→ TASK REQUIREMENTS: Return every record exactly. Omit nothing.

━━━━━ EXCERPTED DATA

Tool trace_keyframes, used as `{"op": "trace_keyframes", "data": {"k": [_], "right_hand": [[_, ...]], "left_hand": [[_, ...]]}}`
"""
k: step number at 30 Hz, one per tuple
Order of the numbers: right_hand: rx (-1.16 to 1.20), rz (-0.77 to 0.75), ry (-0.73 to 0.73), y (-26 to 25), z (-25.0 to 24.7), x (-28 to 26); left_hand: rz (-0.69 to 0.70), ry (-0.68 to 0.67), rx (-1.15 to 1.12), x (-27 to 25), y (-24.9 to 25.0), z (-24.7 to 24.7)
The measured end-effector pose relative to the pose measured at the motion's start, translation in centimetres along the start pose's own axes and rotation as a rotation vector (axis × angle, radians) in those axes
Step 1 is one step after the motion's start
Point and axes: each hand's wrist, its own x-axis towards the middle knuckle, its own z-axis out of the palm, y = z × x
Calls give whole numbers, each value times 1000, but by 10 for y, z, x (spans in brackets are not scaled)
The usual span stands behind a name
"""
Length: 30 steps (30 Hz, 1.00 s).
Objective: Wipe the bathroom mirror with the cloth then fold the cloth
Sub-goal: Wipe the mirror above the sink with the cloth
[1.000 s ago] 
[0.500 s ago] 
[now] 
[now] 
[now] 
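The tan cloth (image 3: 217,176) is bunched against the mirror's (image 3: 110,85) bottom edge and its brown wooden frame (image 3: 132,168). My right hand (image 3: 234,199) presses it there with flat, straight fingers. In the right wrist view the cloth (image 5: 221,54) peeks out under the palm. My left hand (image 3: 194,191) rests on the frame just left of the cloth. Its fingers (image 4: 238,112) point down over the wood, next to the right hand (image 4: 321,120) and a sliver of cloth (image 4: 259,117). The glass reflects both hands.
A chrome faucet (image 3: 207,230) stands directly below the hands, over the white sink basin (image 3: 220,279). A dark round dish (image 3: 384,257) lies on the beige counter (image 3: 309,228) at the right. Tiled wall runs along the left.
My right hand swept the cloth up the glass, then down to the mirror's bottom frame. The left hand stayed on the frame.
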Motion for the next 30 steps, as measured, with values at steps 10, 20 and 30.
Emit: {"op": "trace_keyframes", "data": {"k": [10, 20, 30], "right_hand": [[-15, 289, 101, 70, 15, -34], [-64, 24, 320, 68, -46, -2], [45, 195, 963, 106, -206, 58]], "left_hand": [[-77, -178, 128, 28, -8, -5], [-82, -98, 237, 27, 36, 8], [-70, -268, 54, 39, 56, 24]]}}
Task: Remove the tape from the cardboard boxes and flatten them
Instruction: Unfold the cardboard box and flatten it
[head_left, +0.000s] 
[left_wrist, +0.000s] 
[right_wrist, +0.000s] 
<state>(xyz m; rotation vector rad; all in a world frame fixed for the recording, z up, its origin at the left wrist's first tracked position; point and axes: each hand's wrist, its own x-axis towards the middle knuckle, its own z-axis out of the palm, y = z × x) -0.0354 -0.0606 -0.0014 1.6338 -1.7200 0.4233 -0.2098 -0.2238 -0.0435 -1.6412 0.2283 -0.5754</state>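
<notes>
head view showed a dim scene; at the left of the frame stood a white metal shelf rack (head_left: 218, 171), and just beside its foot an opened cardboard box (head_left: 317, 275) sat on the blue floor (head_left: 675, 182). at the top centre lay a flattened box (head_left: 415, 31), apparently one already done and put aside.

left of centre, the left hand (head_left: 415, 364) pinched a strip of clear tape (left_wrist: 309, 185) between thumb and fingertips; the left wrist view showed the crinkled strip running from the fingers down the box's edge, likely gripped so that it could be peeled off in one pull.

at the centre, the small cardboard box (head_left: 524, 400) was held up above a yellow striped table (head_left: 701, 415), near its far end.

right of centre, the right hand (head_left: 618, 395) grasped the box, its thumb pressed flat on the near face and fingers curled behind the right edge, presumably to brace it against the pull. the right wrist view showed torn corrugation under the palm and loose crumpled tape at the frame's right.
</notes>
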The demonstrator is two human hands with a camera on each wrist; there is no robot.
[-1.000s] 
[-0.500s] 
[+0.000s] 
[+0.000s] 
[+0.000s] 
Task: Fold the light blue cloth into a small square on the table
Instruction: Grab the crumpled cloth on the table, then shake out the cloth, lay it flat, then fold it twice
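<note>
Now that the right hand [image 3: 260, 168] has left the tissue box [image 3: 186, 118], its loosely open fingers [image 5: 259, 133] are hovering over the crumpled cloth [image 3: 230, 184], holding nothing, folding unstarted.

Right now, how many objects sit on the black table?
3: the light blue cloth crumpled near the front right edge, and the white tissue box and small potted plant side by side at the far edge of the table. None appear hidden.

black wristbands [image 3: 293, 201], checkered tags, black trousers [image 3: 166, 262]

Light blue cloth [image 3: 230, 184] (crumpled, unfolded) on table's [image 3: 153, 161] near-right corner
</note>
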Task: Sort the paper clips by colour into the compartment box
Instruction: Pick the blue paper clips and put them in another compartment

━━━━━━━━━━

→ PROBLEM SOLUTION:
Tool trace_keyframes, used as `{"op": "trace_keyframes", "data": {"k": [_], "right_hand": [[_, ...]], "left_hand": [[_, ...]]}}`
"""
k: step number at 30 Hz, one per tuple
Order of the numbers: right_hand: rx (-1.16 to 1.20), rz (-0.77 to 0.75), ry (-0.73 to 0.73), y (-26 to 25), z (-25.0 to 24.7), x (-28 to 26); left_hand: rz (-0.69 to 0.70), ry (-0.68 to 0.67), rx (-1.15 to 1.12), x (-27 to 25), y (-24.9 to 25.0), z (-24.7 to 24.7)
The measured end-effector pose relative to the pose measured at the motion's start, translation in centimetres along the start pose's own axes and rotation as a rotation vector (axis × angle, radians) in those axes
Step 1 is one step after the motion's start
Point and axes: each hand's wrist, its own x-axis towards the middle knuckle, its own z-axis out of the palm, y = z × x
Calls give whole numbers, each value times 1000, but by 10 for y, z, x (spans in brackets are not scaled)
The usual span stands behind a name
"""
Length: 30 steps (30 Hz, 1.00 s).
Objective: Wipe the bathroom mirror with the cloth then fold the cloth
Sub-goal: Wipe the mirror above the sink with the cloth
[1.000 s ago] 
[0.500 s ago] 
[now] 
[now] 
[now] 
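The tan cloth (image 3: 217,176) is bunched against the mirror's (image 3: 110,85) bottom edge and its brown wooden frame (image 3: 132,168). My right hand (image 3: 234,199) presses it there with flat, straight fingers. In the right wrist view the cloth (image 5: 221,54) peeks out under the palm. My left hand (image 3: 194,191) rests on the frame just left of the cloth. Its fingers (image 4: 238,112) point down over the wood, next to the right hand (image 4: 321,120) and a sliver of cloth (image 4: 259,117). The glass reflects both hands.
A chrome faucet (image 3: 207,230) stands directly below the hands, over the white sink basin (image 3: 220,279). A dark round dish (image 3: 384,257) lies on the beige counter (image 3: 309,228) at the right. Tiled wall runs along the left.
My right hand swept the cloth up the glass, then down to the mirror's bottom frame. The left hand stayed on the frame.
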Motion for the next 30 steps, as measured, with values at steps 10, 20 and 30.
Emit: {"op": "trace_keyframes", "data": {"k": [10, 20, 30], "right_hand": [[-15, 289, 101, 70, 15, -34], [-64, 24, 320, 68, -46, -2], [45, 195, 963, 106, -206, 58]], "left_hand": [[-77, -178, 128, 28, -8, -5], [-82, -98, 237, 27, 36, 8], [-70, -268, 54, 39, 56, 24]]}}
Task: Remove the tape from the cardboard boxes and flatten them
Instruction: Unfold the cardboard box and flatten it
[head_left, +0.000s] 
[left_wrist, +0.000s] 
[right_wrist, +0.000s] 
<state>(xyz m; rotation vector rad; all in a world frame fixed for the recording, z up, its origin at the left wrist's first tracked position; point and axes: each hand's wrist, its own x-axis towards the middle knuckle, its own z-axis out of the palm, y = z × x) -0.0354 -0.0606 -0.0014 1.6338 -1.7200 0.4233 -0.2098 -0.2238 -0.0435 -1.6412 0.2283 -0.5754</state>
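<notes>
head view showed a dim scene; at the left of the frame stood a white metal shelf rack (head_left: 218, 171), and just beside its foot an opened cardboard box (head_left: 317, 275) sat on the blue floor (head_left: 675, 182). at the top centre lay a flattened box (head_left: 415, 31), apparently one already done and put aside.

left of centre, the left hand (head_left: 415, 364) pinched a strip of clear tape (left_wrist: 309, 185) between thumb and fingertips; the left wrist view showed the crinkled strip running from the fingers down the box's edge, likely gripped so that it could be peeled off in one pull.

at the centre, the small cardboard box (head_left: 524, 400) was held up above a yellow striped table (head_left: 701, 415), near its far end.

right of centre, the right hand (head_left: 618, 395) grasped the box, its thumb pressed flat on the near face and fingers curled behind the right edge, presumably to brace it against the pull. the right wrist view showed torn corrugation under the palm and loose crumpled tape at the frame's right.
</notes>
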The demonstrator is two human hands with a camera on each wrist; there is no robot.
[-1.000s] 
[-0.500s] 
[+0.000s] 
[+0.000s] 
[+0.000s] 
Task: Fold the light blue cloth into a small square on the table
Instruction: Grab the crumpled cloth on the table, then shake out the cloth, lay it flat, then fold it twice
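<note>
Now that the right hand [image 3: 260, 168] has left the tissue box [image 3: 186, 118], its loosely open fingers [image 5: 259, 133] are hovering over the crumpled cloth [image 3: 230, 184], holding nothing, folding unstarted.

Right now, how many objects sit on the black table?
3: the light blue cloth crumpled near the front right edge, and the white tissue box and small potted plant side by side at the far edge of the table. None appear hidden.

black wristbands [image 3: 293, 201], checkered tags, black trousers [image 3: 166, 262]

Light blue cloth [image 3: 230, 184] (crumpled, unfolded) on table's [image 3: 153, 161] near-right corner
</note>
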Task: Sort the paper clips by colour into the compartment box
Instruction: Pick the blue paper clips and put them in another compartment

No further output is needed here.